Dario also called “cash is garbage”; will he be “punched in the face” this time?

Wind ·  Apr 8, 2020 14:46

Source: Wind

On April 7, Ray Dalio, founder of the Bridge Water Fund, once again made a "no-cut" statement on cash, arguing that other assets are more valuable than cash in the context of the "big release" of global central banks. In January, Dario shouted that "cash is rubbish", but then experienced a collapse in global markets.

Dario once again shouted that "cash is rubbish" and is expected to be unable to maintain its value in times of inflation.

As central banks around the world print money on a large scale and keep interest rates low to cope with the impact of black swans, investors can choose to hold assets other than cash, Dario said at the social news site Reddit Ask Me Anything on April 7.

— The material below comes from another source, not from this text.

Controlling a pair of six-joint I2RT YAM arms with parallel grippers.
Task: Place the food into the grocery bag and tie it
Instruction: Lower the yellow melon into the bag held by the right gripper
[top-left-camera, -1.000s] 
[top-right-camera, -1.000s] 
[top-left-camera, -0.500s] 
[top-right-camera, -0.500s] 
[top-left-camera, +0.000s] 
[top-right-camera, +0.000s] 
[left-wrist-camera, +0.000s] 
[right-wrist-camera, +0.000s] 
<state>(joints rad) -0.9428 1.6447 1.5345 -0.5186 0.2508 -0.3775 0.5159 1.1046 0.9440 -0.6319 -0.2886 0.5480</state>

"keep in mind that while the value of cash is not as volatile as other assets, its negative returns are costly," says Mr Dario. So, I still thinkCash is rubbish relative to other options, especially those that can maintain or increase their value during periods of reflation (for example, gold and some stocks).。」

Mr Dario's speech comes at a time when global market risk sentiment has been repaired. In April, as countries stepped up policy stimulus and expectations of black swans improved, US stocks rebounded from their March lows, with the Dow Jones Industrial average closing up 18.15 per cent from its March 23 low as of April 7; the European STOXX50 index was up 11.2 per cent from its March 16 low.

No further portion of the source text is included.